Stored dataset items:
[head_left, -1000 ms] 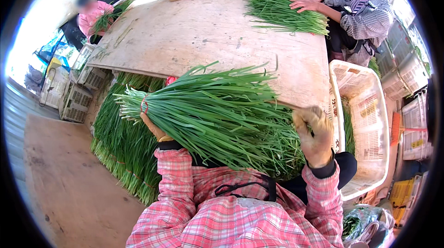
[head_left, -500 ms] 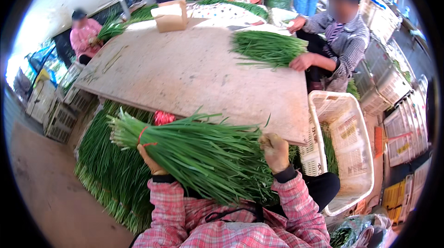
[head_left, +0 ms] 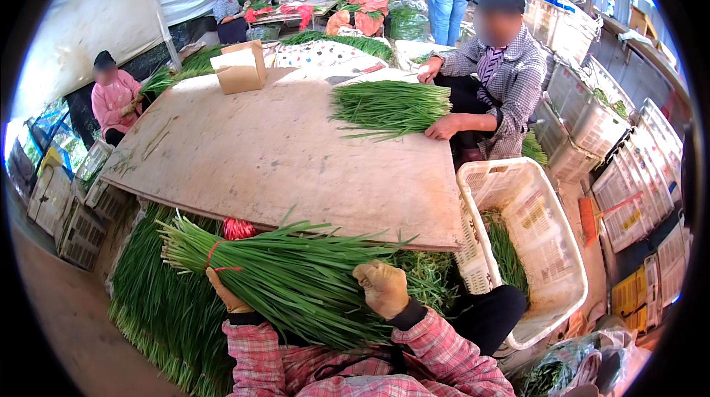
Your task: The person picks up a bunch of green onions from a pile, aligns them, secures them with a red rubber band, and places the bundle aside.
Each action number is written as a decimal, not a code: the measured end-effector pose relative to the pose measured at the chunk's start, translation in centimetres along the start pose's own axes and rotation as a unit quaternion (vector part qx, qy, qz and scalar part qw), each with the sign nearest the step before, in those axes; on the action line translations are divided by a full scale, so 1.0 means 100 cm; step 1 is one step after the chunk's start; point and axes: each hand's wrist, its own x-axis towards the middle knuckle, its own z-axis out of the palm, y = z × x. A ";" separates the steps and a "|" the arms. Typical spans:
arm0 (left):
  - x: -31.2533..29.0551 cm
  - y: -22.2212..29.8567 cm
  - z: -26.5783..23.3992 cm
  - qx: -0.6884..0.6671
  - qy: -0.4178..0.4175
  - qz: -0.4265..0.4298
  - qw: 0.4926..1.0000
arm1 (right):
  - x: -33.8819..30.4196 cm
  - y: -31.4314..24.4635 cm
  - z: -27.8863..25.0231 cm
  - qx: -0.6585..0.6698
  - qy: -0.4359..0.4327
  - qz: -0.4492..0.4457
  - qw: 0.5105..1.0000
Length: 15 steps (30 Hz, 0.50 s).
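A big bundle of garlic chives [head_left: 288, 275] lies across my lap, pale stem ends to the left and green leaf tips to the right. A red tie [head_left: 214, 255] circles it near the stem ends. My left hand [head_left: 228, 295], in a tan glove, grips the bundle from below beside the tie; the leaves cover part of its fingers. Against the leaves toward the tips, my gloved right hand [head_left: 382, 289] is closed, its fingers curled in. Whatever it may hold is hidden.
A wooden board table [head_left: 296, 153] stands ahead, with a cardboard box [head_left: 240, 68]. Across it, a co-worker [head_left: 503, 79] handles loose chives [head_left: 392, 107]. More chives [head_left: 163, 308] are heaped at my left, near a red twine roll [head_left: 238, 229]. A white crate [head_left: 551, 249] stands right.
My right hand has moved left along the leaves, away from the tips. My left hand still holds the bundle by the tie. The whole view has shifted slightly.
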 end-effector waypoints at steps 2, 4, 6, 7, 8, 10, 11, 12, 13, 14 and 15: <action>0.001 -0.002 -0.003 -0.001 0.029 0.005 1.000 | -0.009 0.007 -0.002 0.180 0.049 0.064 0.980; 0.000 -0.004 -0.003 0.002 0.033 0.009 0.999 | -0.012 0.012 -0.004 0.346 0.078 0.140 0.924; 0.000 -0.002 0.001 0.001 0.034 0.008 0.999 | -0.011 0.002 -0.020 0.131 -0.009 0.097 0.987; -0.001 -0.003 0.004 -0.002 0.035 0.006 0.999 | -0.006 -0.014 -0.026 0.046 -0.032 0.077 0.995; -0.002 -0.005 0.005 -0.003 0.037 0.004 0.999 | -0.001 -0.026 -0.027 -0.039 -0.056 0.057 0.996; -0.003 -0.004 0.008 0.001 0.040 0.001 0.999 | 0.000 -0.027 -0.018 -0.118 -0.100 0.028 0.988; -0.003 -0.007 0.010 0.007 0.039 0.005 0.999 | -0.006 -0.014 -0.007 -0.130 -0.106 0.011 0.986; -0.004 -0.007 0.012 0.015 0.039 0.012 0.999 | -0.007 -0.010 -0.001 -0.139 -0.114 -0.010 0.984; -0.003 -0.006 0.013 0.023 0.039 0.020 0.999 | -0.011 -0.008 0.003 -0.107 -0.071 -0.012 0.992; -0.003 -0.004 0.012 0.017 0.043 0.014 0.999 | -0.013 -0.007 0.006 -0.078 -0.041 -0.001 0.996; -0.003 -0.004 0.011 0.009 0.047 0.007 0.999 | -0.014 -0.007 0.005 -0.051 -0.012 0.010 0.999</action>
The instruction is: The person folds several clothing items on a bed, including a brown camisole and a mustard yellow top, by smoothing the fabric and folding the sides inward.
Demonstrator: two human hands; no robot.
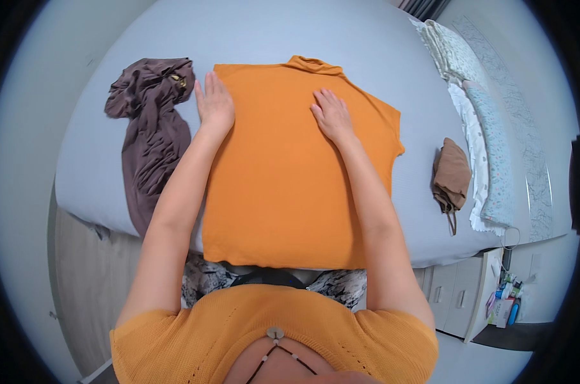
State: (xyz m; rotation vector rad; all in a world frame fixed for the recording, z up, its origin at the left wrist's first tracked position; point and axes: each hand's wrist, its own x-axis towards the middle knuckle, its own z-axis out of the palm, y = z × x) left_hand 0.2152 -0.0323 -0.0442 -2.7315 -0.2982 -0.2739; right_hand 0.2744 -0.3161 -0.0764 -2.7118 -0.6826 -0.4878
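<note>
Two flat hands pressed on an orange top (290,185) spread across the bed (341,38): the left hand (214,102) at its left edge, the right hand (332,114) near the collar, fingers extended and gripping nothing. Left of the top lay a crumpled brown garment (148,134).

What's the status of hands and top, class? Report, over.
Left hand flat on orange top's left edge. Right hand flat near collar. Brown garment alongside, not touching top.

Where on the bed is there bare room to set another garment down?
Bare sheet lies beyond the orange top, toward the bed's far edge, and between the top and the tan garment. The left is crowded: the brown garment lies close beside the left hand.
</note>
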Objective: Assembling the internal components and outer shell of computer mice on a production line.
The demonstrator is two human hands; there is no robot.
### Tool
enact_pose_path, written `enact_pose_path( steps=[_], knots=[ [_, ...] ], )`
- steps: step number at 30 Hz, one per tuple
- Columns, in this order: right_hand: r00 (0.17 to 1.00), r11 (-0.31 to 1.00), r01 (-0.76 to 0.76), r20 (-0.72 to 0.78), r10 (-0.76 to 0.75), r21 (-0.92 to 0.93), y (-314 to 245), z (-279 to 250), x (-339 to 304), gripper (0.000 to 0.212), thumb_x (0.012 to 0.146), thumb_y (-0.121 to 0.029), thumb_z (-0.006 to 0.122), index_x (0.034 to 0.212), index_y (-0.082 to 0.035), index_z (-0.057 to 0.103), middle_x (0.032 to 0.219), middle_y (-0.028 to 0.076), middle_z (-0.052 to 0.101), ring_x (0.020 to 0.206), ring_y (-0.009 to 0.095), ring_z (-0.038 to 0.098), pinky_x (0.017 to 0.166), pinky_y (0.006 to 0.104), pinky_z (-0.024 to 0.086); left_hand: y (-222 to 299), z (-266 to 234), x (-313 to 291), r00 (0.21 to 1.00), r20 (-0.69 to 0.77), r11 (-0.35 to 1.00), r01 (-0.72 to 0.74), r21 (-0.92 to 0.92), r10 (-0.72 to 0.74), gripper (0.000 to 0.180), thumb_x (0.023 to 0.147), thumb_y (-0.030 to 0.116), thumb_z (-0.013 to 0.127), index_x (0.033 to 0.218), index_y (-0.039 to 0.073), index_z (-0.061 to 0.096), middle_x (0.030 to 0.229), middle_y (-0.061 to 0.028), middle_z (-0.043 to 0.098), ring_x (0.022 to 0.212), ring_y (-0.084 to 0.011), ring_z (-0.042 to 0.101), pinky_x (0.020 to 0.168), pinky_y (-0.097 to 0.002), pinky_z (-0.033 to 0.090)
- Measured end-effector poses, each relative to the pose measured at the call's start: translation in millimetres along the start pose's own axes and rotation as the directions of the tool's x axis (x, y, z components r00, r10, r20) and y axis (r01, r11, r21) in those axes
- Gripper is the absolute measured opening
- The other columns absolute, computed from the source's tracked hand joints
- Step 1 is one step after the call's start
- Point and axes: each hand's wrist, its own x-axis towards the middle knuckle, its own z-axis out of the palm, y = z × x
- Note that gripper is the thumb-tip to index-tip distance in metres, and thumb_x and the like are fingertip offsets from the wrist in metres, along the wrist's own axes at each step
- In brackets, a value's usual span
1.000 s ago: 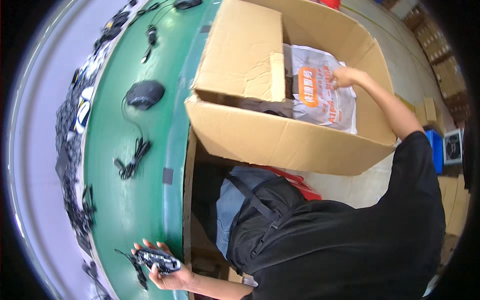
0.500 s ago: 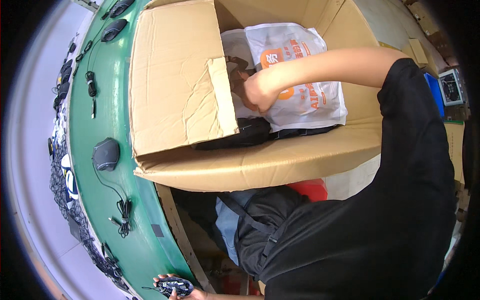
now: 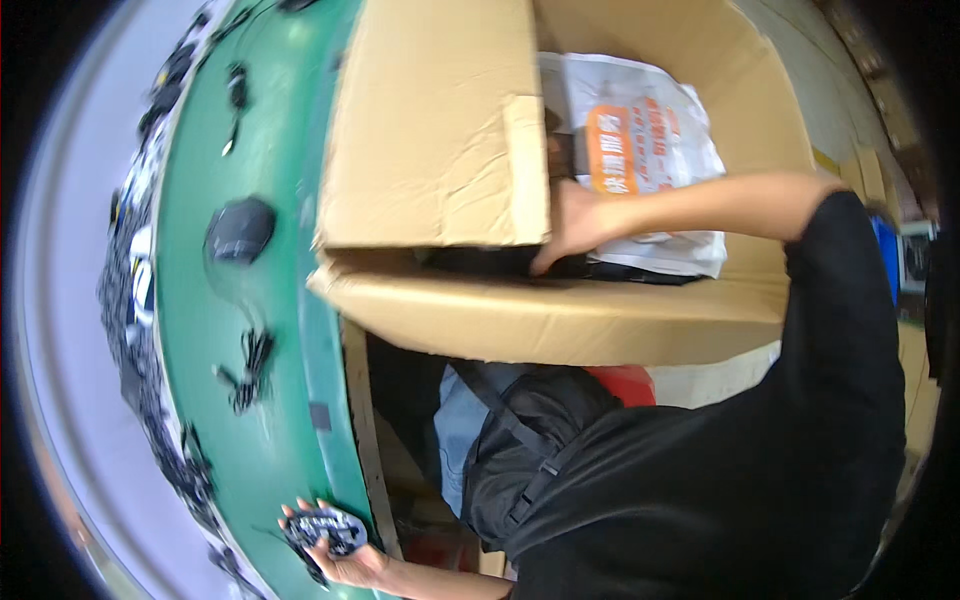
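Note:
My right hand (image 3: pixel 578 222) reaches into a large open cardboard box (image 3: pixel 560 315), bent at the wrist beside a folded-in flap (image 3: pixel 430 130). Its fingertips pass partly behind the flap and blur, so I cannot tell whether they grip anything. Dark items (image 3: pixel 490 262) lie beneath that hand. A white plastic bag (image 3: pixel 665 155) with orange print is in the box, right by my forearm. Low in the picture, my left hand (image 3: pixel 350 565) closes around a computer mouse (image 3: pixel 335 530) with its inner parts showing; a dark cable hangs beside it.
A green work surface (image 3: pixel 285 420) runs along the left, carrying a black mouse (image 3: pixel 240 230) and its bundled cable (image 3: pixel 252 372). Beyond its far edge is a long heap of dark cables and parts (image 3: pixel 140 370). Boxes (image 3: pixel 868 178) stand at the far right.
My view has shifted, moving the box rightward in the picture. My right hand has moved off the bag toward the flap and the near wall. My left hand, still holding the mouse, shows more fully.

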Motion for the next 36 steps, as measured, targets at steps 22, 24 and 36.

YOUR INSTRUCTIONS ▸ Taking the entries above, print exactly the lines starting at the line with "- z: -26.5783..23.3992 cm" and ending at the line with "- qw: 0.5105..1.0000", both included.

COMPLETED EXERCISE ▸
  - z: -26.5783..23.3992 cm
  - qx: -0.6884..0.6671
  - qy: -0.4178..0.4175
  - qz: -0.4265..0.4298
  - qw: 0.4926..1.0000
arm1 (right):
  - x: -33.8819..30.4196 cm
  - y: -31.4314..24.4635 cm
  - z: -27.8863..25.0231 cm
  - qx: -0.6585..0.6698
  - qy: -0.4359..0.4327
  - qz: -0.4492..0.4457
  - qw: 0.5105..1.0000

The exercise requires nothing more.